The foregoing detailed description has set forth various embodiments of the devices and/or processes via the use of block diagrams, flowcharts, and/or examples. Insofar as such block diagrams, flowcharts, and/or examples contain one or more functions and/or operations, it will be understood by those within the art that each function and/or operation within such block diagrams, flowcharts, or examples can be implemented, individually and/or collectively, by a wide range of hardware, software, firmware, or any combination thereof.
Those skilled in the art will recognize that some aspects of the embodiments disclosed herein, in whole or in part, can be equivalently implemented in integrated circuits, as one or more computer programs running on one or more computers (e.g., as one or more programs running on one or more computing systems), as one or more programs running on one or more processors (e.g., as one or more programs running on one or more microprocessors), as firmware, or as virtually any combination thereof, and that designing the circuitry and/or writing the code for the software and or firmware would be well within the skill of one of skill in the art in light of this disclosure.

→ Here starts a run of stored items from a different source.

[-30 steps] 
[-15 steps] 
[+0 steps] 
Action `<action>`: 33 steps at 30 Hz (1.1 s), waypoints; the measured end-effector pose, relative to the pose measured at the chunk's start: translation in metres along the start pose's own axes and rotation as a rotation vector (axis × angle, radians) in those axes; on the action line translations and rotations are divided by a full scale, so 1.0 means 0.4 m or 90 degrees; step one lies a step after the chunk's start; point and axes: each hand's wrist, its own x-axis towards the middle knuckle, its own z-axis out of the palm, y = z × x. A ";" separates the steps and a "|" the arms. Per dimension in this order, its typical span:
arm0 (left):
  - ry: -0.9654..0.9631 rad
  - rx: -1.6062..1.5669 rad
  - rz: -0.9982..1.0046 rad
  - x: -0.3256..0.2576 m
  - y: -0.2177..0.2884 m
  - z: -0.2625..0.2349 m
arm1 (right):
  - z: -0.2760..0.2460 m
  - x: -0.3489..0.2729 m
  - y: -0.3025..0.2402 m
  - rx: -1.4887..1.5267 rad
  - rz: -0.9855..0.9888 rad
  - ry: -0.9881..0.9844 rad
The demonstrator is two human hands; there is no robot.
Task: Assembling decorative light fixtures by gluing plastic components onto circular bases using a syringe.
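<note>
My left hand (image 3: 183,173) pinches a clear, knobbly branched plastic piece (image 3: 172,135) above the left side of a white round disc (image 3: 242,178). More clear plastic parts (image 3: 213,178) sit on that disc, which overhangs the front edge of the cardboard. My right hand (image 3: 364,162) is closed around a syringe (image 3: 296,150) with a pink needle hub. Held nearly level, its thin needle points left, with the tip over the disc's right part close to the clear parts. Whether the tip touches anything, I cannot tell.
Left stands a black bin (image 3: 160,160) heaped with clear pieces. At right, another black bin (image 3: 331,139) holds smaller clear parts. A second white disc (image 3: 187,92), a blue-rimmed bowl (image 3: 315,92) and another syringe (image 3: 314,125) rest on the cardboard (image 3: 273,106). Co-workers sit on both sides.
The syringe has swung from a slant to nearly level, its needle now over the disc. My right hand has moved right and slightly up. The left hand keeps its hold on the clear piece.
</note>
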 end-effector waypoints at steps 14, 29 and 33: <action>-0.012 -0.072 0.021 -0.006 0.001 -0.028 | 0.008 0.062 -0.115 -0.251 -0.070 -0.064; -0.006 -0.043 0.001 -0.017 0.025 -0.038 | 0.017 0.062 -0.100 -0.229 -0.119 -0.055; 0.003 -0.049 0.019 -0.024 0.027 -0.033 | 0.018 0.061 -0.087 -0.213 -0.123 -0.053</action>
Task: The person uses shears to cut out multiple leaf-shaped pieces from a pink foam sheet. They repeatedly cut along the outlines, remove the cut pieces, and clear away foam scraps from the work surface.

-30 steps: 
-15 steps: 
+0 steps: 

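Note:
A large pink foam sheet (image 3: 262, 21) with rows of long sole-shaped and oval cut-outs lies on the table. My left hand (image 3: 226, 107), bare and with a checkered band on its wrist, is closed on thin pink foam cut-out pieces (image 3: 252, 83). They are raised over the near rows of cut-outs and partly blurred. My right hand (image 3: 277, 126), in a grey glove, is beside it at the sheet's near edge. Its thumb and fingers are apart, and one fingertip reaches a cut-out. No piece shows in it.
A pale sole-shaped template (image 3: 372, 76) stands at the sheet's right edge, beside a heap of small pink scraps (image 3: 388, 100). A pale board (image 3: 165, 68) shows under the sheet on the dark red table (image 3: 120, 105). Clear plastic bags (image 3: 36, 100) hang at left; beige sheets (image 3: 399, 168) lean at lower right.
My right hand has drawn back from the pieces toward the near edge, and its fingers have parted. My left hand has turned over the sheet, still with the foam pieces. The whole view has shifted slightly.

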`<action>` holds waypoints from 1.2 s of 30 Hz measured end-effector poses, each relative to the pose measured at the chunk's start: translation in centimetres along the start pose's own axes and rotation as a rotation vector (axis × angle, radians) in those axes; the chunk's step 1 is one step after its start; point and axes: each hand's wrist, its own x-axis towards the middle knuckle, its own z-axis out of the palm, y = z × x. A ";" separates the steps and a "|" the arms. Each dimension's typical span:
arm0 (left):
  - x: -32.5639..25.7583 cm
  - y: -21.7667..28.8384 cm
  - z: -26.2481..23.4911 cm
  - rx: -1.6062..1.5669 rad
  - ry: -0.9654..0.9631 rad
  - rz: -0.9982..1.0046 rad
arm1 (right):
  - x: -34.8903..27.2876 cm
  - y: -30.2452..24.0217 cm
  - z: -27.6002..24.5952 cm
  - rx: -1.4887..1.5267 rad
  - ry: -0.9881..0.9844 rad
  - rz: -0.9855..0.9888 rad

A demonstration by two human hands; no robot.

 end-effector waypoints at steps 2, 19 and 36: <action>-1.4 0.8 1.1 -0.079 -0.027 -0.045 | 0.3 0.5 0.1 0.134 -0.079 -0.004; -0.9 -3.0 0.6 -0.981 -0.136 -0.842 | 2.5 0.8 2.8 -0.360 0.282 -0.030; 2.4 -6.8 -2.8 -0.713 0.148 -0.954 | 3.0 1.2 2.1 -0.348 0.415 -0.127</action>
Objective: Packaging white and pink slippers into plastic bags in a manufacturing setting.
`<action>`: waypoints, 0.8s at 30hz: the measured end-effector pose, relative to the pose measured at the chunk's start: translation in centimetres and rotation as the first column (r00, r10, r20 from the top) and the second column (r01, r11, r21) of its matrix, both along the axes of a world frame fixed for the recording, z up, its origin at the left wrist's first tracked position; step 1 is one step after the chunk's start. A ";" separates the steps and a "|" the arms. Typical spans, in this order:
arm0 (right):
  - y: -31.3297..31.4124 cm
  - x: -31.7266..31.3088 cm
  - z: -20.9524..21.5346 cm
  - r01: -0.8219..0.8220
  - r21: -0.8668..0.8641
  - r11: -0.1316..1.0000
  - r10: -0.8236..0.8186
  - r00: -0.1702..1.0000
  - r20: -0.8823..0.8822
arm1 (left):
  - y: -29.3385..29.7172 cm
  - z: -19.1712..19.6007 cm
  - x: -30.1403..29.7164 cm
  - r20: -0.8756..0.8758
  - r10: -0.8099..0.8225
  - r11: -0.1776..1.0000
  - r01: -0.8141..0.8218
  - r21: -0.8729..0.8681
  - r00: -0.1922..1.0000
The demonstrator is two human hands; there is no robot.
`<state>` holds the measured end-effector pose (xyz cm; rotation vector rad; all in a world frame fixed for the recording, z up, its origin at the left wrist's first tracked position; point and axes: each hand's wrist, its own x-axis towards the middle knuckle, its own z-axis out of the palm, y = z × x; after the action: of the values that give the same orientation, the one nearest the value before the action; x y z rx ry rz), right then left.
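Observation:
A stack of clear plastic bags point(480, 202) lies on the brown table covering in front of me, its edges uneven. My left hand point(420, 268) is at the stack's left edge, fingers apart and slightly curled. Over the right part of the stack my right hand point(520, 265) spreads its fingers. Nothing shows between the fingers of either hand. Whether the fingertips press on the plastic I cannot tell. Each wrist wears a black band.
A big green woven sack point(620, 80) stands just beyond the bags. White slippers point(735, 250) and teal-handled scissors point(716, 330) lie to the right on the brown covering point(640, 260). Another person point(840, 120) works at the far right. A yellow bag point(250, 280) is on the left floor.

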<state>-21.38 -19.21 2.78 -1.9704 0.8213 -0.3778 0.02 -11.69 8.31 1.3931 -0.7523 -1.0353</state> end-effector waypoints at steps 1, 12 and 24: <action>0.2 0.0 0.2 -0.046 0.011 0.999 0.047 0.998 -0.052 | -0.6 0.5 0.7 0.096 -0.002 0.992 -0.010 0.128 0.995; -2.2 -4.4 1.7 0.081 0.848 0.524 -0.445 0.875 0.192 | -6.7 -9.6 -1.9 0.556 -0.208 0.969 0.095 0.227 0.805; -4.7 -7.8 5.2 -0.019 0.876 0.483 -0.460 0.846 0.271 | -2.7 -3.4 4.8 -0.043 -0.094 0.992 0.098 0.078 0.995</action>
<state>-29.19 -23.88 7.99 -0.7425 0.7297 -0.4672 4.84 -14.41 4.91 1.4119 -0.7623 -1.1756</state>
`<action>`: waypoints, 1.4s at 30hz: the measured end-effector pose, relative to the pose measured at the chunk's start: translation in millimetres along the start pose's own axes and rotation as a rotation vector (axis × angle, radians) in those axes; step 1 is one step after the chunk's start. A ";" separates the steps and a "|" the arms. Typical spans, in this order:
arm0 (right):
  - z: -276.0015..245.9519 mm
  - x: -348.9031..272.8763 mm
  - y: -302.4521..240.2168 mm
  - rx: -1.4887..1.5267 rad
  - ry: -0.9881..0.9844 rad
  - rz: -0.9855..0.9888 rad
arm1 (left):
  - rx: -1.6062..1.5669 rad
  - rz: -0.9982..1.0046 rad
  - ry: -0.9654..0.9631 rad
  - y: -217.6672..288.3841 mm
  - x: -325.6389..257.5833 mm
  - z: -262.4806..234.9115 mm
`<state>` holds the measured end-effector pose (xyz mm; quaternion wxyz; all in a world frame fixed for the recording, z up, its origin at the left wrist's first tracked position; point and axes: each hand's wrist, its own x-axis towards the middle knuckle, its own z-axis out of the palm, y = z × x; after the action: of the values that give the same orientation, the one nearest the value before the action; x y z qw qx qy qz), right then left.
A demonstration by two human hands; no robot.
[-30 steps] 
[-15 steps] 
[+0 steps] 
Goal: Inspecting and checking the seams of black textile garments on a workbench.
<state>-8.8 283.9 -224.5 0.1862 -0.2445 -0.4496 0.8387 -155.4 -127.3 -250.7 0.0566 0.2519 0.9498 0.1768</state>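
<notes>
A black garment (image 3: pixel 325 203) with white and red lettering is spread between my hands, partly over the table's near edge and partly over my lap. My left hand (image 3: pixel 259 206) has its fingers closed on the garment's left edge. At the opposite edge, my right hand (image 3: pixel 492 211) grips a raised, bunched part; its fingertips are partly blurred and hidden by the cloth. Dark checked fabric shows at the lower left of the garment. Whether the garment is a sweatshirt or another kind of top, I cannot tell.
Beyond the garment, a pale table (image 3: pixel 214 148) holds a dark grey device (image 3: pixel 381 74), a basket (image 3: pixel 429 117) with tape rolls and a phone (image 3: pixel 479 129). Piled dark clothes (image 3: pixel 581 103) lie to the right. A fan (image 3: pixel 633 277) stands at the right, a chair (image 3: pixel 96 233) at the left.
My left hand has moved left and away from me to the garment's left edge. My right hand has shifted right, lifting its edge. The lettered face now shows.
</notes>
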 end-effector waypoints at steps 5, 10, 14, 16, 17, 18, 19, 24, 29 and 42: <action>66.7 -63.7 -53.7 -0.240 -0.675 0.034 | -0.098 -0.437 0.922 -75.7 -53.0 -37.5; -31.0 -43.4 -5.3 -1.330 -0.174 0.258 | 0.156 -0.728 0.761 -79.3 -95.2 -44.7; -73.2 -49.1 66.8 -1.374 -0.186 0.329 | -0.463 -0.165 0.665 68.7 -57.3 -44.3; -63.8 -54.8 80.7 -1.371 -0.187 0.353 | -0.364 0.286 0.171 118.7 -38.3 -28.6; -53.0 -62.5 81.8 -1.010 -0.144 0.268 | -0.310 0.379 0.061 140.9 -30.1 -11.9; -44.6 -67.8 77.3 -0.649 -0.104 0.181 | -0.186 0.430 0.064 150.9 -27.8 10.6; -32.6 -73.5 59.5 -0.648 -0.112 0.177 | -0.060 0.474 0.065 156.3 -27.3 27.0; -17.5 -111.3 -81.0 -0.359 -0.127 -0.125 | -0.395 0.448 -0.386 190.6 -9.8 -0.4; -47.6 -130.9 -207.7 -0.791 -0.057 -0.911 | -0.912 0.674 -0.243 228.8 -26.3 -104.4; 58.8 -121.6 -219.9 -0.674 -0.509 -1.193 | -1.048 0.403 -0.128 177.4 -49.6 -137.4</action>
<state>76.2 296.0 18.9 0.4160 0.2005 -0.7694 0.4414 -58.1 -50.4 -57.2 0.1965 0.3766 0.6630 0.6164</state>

Software and/or to implement the techniques introduced here may be stored on a non-transitory computer-readable storage medium and may be executed by one or more general-purpose or special-purpose programmable microprocessors. A “computer-readable storage medium”, as the term is used herein, includes any mechanism that provides (i.e., stores and/or transmits) information in a form accessible by a machine (e.g., a computer, network device, personal digital assistant (PDA), mobile device, manufacturing tool, any device with a set of one or more processors, etc.). A computer-readable storage medium may include recordable/non recordable media (e.g., read-only memory (ROM), random access memory (RAM), magnetic disk or optical storage media, flash memory devices, etc.).
The drawings are only illustrations of an example, wherein the units or procedure shown in the drawings are not necessarily essential for implementing the present disclosure. Those skilled in the art will understand that the units in the device in the examples can be arranged in the device in the examples as described or can be alternatively located in one or more devices different from that in the examples. The units in the examples described can be combined into one module or further divided into a plurality of sub-units.